Statement from permanent Security Council members insists that talks with Tehran should produce “concrete results”.
Proposed talks on Iran’s nuclear programme must be without “pre-conditions” and produce “concrete results”, world powers have said.
“We call on Iran to enter, without pre-conditions, into a sustained process of serious dialogue, which will produce concrete results,” a statement issued on Thursday said.
The statement, issued on behalf of the United States, China, Russia, France, Britain and Germany, known as the P5+1, added that the countries’ readiness to negotiate was “on the understanding that these talks will address the international community’s long-standing concerns and that there will be serious discussions on concrete confidence building measures”.
The statement was read out by China’s envoy to the United Nations atomic watchdog, the International Atomic Energy Agency, at a closed-door regular board meeting at its Vienna headquarters in Austria.
On Tuesday, Catherine Ashton, the European Union foreign policy chief, said on behalf of the six powers that they were ready to hold talks with Iran. The details of where and when the negotiations would be held have not yet been decided.

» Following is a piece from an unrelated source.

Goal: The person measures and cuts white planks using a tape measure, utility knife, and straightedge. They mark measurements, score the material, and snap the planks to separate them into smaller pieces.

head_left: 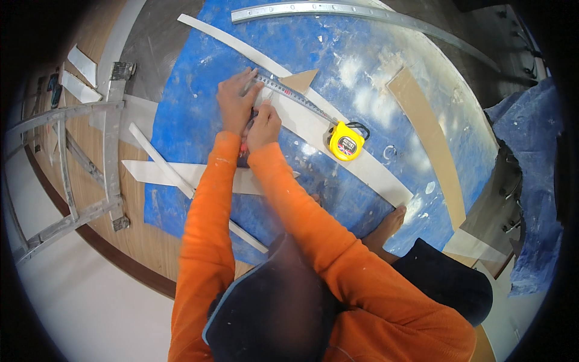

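Observation:
A long white board strip (325,136) lies slantwise on a blue, stained sheet. Across it runs the drawn-out blade of a yellow tape measure (347,143), whose case rests on the strip. My left hand (235,101) is at the strip's far-left end, its thumb and fingers closed about the blade's end. Close beside it, my right hand (264,125) is closed, with a pale pointed tip sticking out past the fingers; the rest of that tool is hidden. Something dark and red shows between my wrists. A brown triangular offcut (300,80) touches the tape blade.
More white strips (158,172) cross each other on the left. On the right lies a brown board strip (428,145); a metal channel (313,8) spans the far side. A metal ladder (112,151) stands left. My bare foot (389,230) is at the measured strip's near end.

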### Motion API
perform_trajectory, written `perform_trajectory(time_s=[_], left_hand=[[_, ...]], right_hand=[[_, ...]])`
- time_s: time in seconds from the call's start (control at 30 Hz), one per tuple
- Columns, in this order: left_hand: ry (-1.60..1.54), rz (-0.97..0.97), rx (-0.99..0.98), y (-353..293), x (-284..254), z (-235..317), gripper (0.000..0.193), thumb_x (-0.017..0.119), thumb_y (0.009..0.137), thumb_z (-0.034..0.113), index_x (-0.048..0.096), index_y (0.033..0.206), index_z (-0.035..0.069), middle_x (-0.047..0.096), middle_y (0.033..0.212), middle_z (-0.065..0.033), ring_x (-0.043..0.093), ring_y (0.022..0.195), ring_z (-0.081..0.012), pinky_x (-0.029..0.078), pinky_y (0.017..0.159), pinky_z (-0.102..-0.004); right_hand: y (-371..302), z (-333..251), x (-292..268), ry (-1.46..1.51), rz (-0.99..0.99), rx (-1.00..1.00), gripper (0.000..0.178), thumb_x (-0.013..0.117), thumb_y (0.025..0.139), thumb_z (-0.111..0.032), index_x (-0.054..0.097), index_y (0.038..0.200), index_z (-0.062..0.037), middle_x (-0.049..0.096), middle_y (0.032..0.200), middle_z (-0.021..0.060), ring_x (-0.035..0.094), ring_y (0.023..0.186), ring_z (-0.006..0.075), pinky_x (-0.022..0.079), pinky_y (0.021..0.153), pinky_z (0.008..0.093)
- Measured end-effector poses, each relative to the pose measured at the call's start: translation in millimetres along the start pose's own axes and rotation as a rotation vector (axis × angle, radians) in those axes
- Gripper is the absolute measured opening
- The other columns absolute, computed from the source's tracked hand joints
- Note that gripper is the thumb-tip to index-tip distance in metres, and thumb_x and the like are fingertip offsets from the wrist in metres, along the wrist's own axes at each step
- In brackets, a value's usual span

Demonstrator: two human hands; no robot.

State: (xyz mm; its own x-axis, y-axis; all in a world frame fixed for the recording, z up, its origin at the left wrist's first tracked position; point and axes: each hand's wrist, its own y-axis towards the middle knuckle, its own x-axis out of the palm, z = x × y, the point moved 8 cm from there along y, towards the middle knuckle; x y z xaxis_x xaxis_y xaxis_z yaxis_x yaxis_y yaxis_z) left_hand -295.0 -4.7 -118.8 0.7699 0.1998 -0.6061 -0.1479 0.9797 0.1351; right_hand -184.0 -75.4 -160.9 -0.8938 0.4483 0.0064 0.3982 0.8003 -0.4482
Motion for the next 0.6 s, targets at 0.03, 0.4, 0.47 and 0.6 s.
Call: perform_trajectory(time_s=[0.03, 0.4, 0.47, 0.6], left_hand=[[-0.007, -0.011, -0.011, 1, 1, 2, 0.036, 0.079, 0.085, 0.024, 0.078, 0.12, 0.015, 0.071, 0.13, -0.0097, 0.058, 0.12, -0.0294, 0.042, 0.106, -0.039], [0.132, -0.111, 0.161, 14, 7, 15, 0.033, 0.078, 0.085, 0.022, 0.075, 0.116, 0.011, 0.065, 0.126, -0.0117, 0.06, 0.112, -0.0325, 0.046, 0.101, -0.041], [0.113, -0.135, 0.17, 13, 2, 11, 0.028, 0.078, 0.085, 0.022, 0.075, 0.11, 0.01, 0.063, 0.124, -0.0111, 0.06, 0.105, -0.0337, 0.048, 0.096, -0.0417], [-0.065, -0.178, 0.134, 10, -6, 15, 0.022, 0.079, 0.084, 0.021, 0.075, 0.102, 0.007, 0.069, 0.108, -0.0128, 0.063, 0.097, -0.0309, 0.05, 0.085, -0.0402]], right_hand=[[-1, 0, 0, 0.036, 0.015, 0.002, 0.049, 0.046, 0.107, -0.038, 0.066, 0.091, 0.0034, 0.058, 0.073, 0.0067, 0.05, 0.068, 0.0154, 0.043, 0.063, 0.0327], [-16, -26, -41, 0.133, -0.288, 0.217, 0.041, 0.038, 0.111, -0.043, 0.055, 0.108, -0.0063, 0.052, 0.064, 0.0045, 0.051, 0.048, 0.0134, 0.044, 0.044, 0.0305], [-15, -44, -75, 0.038, -0.338, 0.113, 0.039, 0.039, 0.111, -0.042, 0.055, 0.109, -0.0059, 0.052, 0.063, 0.005, 0.054, 0.051, 0.0136, 0.047, 0.048, 0.0304], [2, -147, -127, -0.837, -0.366, -0.811, 0.04, 0.065, 0.098, -0.037, 0.053, 0.122, -0.0067, 0.063, 0.095, 0.0179, 0.067, 0.07, 0.0315, 0.057, 0.065, 0.043]])
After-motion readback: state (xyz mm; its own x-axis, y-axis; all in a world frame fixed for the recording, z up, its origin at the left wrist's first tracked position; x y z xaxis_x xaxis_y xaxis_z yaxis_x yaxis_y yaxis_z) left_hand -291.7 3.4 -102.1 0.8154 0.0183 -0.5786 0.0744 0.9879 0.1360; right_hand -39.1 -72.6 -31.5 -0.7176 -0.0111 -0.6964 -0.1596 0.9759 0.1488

The last round, which took place in Istanbul, Turkey, in January 2011, broke down, according to Western diplomats, over Tehran’s demand to discuss “preconditions” before dealing with specifics in the nuclear dispute.
Ashton said in a letter to Saeed Jalili, the chief Iranian nuclear negotiator, that the powers did not want to “repeat the experience of Istanbul” and that the dialogue “will have to focus” on the “key issue” of Iran’s nuclear programme.
Ali Larijani, Iran’s parliamentary speaker, warned that the talks would fail if they were used to “pressure” Tehran.
The White House said on Wednesday that in the talks Washington “will demand that Iran live up to its international obligations – that it provide verifiable assurances it is not pursuing a nuclear weapon.”
Ali Asghar Soltanieh, Iran’s envoy to the IAEA, refused comment on what concessions Iran may make in order to facilitate the planned talks.
Tehran’s willingness to discuss with the IAEA allegations of a nuclear weapons programme “by itself is confidence building,” he told reporters.
“We will never suspend our nuclear activities, and we will continue [with them], under the supervision of course of the IAEA,” he said.
The possible resumption comes despite an apparent deadlock between the IAEA and Iran after two fruitless visits to Tehran led by chief inspector Herman Nackaerts in January and February this year.
The visits saw Iran again reject a major IAEA report in November that alleged that suspicious nuclear activities were ongoing at several sites. Iran also denied access to the Parchin military site where the IAEA alleges that explosives testing for warhead research had taken place.
Thursday’s P5+1 statement urged Iran to “fulfil its undertaking to grant access to Parchin”.
Yukiya Amano, the IAEA’s chief, on Monday appeared to allege that Iran was removing evidence at the base, saying “activities” spotted by satellite “makes us believe that going there sooner is better than later.”
Iran says that the IAEA already cleared the Parchin site in 2005, and that it was under no obligation to allow access to what it terms a non-nuclear site.
Nackaerts said that since 2005 “we have acquired new information – from satellite imagery – from which we have been able to identify the precise location where we believe an explosive chamber is situated”.
Iran is highly sensitive about allowing access to military sites following a large explosion at the Bid Ganeh base in November and multiple assassinations of nuclear scientists it has blamed on Israel and the United States.
Soltanieh said allegations of “sanitisation” of the site were “a childish [and] ridiculous story made out of nothing”, describing Parchin as “one minor issue” in its negotiations with the IAEA, which he said were ongoing.
“Unfortunately, Western countries are not telling the truth … The truth is that Iran is not pursuing nuclear weapons,” with sanctions having “no effect whatsoever” on Iran’s nuclear activities, including enrichment, he said.